Or are you not talking about the, uh, protagonist species of Mass Effect here?
Matriarch Aethyta(Liara's father) indicates that it is certainly possible, as she argued that the asari should begin to construct their own mass relays. It is also likely that she was in the loop with respect to the Prothean beacon hidden on Thessia, and so knew more about how exactly it was possible than most.

My initial assumption with the Nexus in Andromeda is that it is a one way mass relay. Apparently it is not.
TheFeniX wrote:The Relays and reliance on Mass Effect pilfered knowledge seems to stunt ME races once they get to the citadel. The Turians had over a thousand years on Humanity when it came to blowing shit up in space and a Pre-Citadel humanity, relying only on what they discovered in Sol, was putting up a fight against them even though taking heavy loses. Not long after signing a peace treaty, they had an embassy on the Citadel and were vying for a council seat. Their Space Navy was only second to the Turians due to Citadel law as Turians were the military front, they were allowed to have more active ships.
It seems to be a case of punctuated equilibrium, in which innovation only occurs when a new race is discovered and brings something new to the table. One reason why the human fleet was so effective is that they did things unconventionally, like building a stealth warship or using fighters that were exempt from treaty limitations more heavily than every other race(an obvious reference to the Washington naval treaty and the development of aircraft carriers in the 1930s). Mass effect technology is something that conveniently makes space fighters effective, along with every other random tech that makes the setting possible.

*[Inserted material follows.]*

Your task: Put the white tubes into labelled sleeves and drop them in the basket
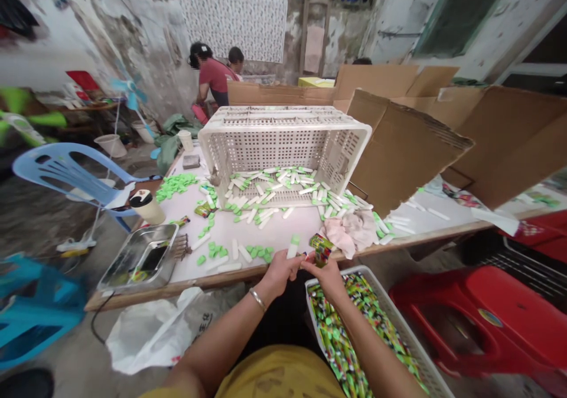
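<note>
My left hand (279,274), a bangle at its wrist, is closed around a white tube with a green cap (293,247), which stands up out of the fingers. Close beside it, my right hand (326,275) pinches a printed green and yellow wrapper (321,248) between thumb and fingers. The two hands nearly meet above the table's front edge. Loose green caps (261,253) and white tubes (228,267) lie on the tabletop just beyond the left hand. Below my right forearm stands a white crate (376,286) full of wrapped tubes.
A white plastic basket (283,127) lies on its side, spilling capped tubes onto the table (225,228). A pink cloth (354,230), cardboard sheets (398,150), a metal tray (166,271) and a cup (148,208) surround the work area. A red stool (500,315) stands right; people sit behind.
</note>
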The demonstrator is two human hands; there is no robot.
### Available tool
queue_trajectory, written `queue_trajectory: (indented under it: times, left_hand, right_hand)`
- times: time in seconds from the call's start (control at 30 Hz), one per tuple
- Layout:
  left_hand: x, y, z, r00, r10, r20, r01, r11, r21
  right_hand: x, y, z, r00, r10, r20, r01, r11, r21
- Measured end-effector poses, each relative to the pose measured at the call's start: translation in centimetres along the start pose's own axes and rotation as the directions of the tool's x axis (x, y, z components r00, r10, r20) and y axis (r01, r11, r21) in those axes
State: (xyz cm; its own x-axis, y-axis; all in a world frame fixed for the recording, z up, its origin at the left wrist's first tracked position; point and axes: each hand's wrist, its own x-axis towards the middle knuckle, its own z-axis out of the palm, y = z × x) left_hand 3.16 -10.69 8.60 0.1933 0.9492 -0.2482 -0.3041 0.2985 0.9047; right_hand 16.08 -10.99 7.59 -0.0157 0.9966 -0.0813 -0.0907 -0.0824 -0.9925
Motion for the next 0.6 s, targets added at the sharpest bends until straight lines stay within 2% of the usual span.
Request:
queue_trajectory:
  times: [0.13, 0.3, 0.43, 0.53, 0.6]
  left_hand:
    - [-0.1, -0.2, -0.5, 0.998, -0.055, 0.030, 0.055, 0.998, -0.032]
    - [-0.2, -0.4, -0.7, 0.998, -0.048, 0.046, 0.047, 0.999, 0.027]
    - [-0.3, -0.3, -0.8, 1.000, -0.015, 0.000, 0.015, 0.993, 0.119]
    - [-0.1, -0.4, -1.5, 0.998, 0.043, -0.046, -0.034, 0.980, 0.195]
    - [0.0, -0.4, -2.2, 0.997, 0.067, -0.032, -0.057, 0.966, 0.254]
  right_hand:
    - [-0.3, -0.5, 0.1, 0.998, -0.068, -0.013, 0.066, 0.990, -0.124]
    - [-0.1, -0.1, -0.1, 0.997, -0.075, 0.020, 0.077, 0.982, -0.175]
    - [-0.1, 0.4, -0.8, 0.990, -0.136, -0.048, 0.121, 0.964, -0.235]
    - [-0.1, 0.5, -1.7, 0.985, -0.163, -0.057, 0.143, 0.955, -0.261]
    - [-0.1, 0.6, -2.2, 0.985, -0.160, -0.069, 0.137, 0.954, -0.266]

For all their martial prowess, turians don't seem to understand several elements of warfare that humanity understands intuitively. Garrus argues in favor of using the Normandy as a frontline warship, rather than its vastly more useful function as an intelligence platform, which Wrex points out to him. The turians that released the genophage likewise argued that it was pointless to build a weapon without intending to use it, failing to understand the concept of deterrence that the salarians liked intended it for.
TheFeniX wrote:This was a bit of "Humanity is just awesome" but also telling that there seems to be no real push once you've reached parity with other races, read: stolen all the reaper tech they left for you. Though, a bit of galactic stupidity to put all your eggs in a basket you don't own or even know who DOES own it.
They assume that it was left by the Protheans, as the Reapers ensure that every race assumes it was left by the last dominant race. Javik indicates that his people assumed that the mass relays were left by the race that came before his in the cycle. Though given that no one exactly knows why the Protheans were wiped out, it is rather foolish to assume it is safe.

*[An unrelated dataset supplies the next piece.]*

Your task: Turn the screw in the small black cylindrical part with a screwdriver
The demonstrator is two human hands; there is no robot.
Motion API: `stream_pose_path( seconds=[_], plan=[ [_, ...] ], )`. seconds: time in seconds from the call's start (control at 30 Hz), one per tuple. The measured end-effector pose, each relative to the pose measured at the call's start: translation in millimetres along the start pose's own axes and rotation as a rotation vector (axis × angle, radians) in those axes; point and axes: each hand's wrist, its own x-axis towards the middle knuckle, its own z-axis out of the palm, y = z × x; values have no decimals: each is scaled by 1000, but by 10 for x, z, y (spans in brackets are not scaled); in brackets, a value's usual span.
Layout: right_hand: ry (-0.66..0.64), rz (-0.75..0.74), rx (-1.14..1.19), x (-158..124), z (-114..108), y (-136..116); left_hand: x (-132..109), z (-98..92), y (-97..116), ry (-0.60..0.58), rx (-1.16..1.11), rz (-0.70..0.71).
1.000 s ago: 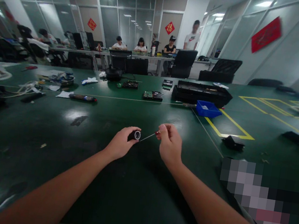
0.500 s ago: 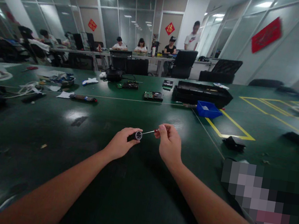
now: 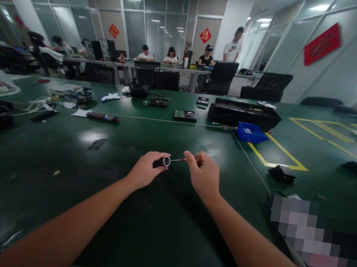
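My left hand (image 3: 146,167) is closed around a short black cylinder (image 3: 162,161) with a pale ring at its round end, which faces right and toward me. What the cylinder belongs to I cannot make out. Thumb and fingers of my right hand (image 3: 204,173) grip a screwdriver (image 3: 177,160) with a thin metal shaft and a red handle. Its shaft points left, and the tip reaches the ringed end of the cylinder; whether it sits inside is too small to tell. Most of the handle is hidden by my right fingers.
Beyond my hands lie a circuit board (image 3: 185,115), a blue bin (image 3: 252,133) and a long black housing (image 3: 244,114). A dark tube-shaped part (image 3: 102,117) is at left, a small black block (image 3: 282,174) at right. Several people sit or stand farther back.
My right thumb and fingers have shifted their hold on the screwdriver, covering more of its handle. The left hand keeps its grip on the cylinder. The view has shifted slightly.
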Motion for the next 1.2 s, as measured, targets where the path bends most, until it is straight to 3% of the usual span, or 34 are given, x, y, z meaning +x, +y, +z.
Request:
stream_pose_path(
  seconds=[0.23, 0.4, 0.63, 0.73, 0.83, 0.97, 1.1, 1.2],
  plan=[
    [-157, 6, 190, -28, 30, 3, 17, 6, -44, 11, 18, -8],
    [-146, 35, 100, -8, 27, 16, 12, 12, -23, 10, 45, -4],
    [-190, 7, 213, -18, 48, 37, 25, -10, -36, 35, 22, -16],
    [-146, 40, 232, -18, 69, 45, 22, -13, -25, 34, 18, -12],
    [-63, 106, 400, -4, 113, 82, 12, -9, 1, 45, 14, -18],
    [-47, 221, 628, 29, 182, 151, 8, 3, 23, 30, 23, -5],
    [-27, 427, 924, 68, 221, 211, 35, 1, 27, 81, 80, 126],
    [-24, 587, 986, 94, 229, 265, 58, -2, 15, 72, 149, 170]
  ],
)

It is notable that one of the biggest threats to the Reapers is the geth, as they are not evolving on the intended path. Another major threat was the rachni, for the same reasons. It is notable that the Reapers were the ones behind the Rachni Wars, as well as that each new threat requires a new species to solve it, as the old ways of thinking are incapable of meeting that demand. It takes the uplifted krogan to stop the rachni, the upstart turians to stop the krogan, and the upstart humans to stop the geth and Sovereign.
But yes, ignorance is the name of the game. One guy seems to want to study the Keepers (the bugs that keep the Citadel running that the Asari ignored for 3000 years) and he's looked at as a loony. I honestly have to wonder if it's a limited form of indoctrination at work and if certain people/races have an inherent resistance to it. It would explain a lot if humans had a natural resistance and someone like Shepard has a near immunity.
I actually wonder if the council chambers specifically have this effect. shape of the council chambers]Their shape indicates something is wrong.

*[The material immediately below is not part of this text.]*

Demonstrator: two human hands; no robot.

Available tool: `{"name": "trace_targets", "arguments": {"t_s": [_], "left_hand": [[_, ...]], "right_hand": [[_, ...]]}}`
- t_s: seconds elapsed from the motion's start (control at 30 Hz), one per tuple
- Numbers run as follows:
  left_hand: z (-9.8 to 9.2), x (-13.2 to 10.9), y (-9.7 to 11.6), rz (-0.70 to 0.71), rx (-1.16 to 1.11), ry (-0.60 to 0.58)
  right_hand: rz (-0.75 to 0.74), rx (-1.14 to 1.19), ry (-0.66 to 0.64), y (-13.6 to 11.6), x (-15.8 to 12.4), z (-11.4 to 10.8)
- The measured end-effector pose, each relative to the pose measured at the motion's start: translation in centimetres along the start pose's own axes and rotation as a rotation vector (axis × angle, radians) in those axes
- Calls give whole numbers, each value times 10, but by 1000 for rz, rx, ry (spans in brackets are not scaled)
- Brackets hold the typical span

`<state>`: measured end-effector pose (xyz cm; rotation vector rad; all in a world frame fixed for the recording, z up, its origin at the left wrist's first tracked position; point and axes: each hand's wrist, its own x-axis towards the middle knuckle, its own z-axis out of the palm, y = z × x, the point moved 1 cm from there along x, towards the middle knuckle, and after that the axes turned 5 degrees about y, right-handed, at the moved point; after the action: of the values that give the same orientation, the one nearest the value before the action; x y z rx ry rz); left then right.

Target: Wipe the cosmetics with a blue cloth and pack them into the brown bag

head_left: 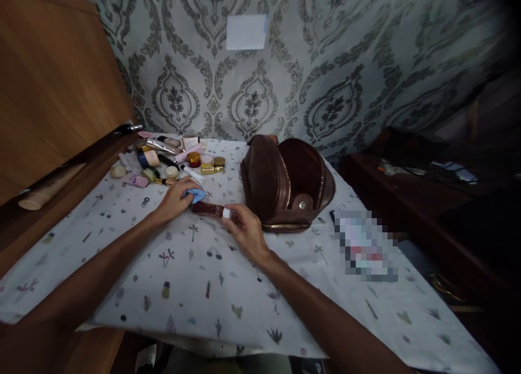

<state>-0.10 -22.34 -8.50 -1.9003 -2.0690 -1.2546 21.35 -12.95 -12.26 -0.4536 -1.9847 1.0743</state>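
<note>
My left hand (176, 198) is closed on a small blue cloth (196, 194) and presses it against one end of a dark red-brown strap (208, 209) that lies on the white patterned tablecloth (195, 287). My right hand (244, 230) pinches the strap's other end, where a small white piece (227, 213) shows between the fingers. A brown leather bag (287, 181) with gold zips stands just right of both hands.
Several cosmetics jars, tubes and bottles (171, 157) are scattered at the table's far left corner. A wooden cabinet (52, 86) rises on the left with a beige tube (49, 187) on its ledge. A blurred flat item (366, 246) lies right of the bag. Dark furniture (439, 200) stands further right.
</note>
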Motion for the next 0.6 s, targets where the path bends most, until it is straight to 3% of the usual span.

What is odd is that the Citadel DLC indicates that the Council had no doubt that Shepard was telling the truth, as you see a historical note in the archives that points out that Soverign is a Reaper and not Geth. They were just saving face publicly, because they recognized they had no chance to actually defeat the Reapers.

It also isn't just humans that have a degree of immunity, it is more generally outcasts that have a greater degree of immunity, while the orthodox thinkers are those more easily converted or distracted. Shepard's entire crew is made up of outcasts of one sort or another, which is largely why they are so effective. You have cases like Garrus and his inability to blindly follow orders, Liara's dedication to a narrow field of study that is rare for an asari, especially one so young, or Wrex's unusual degree of strategic intelligence for a krogan.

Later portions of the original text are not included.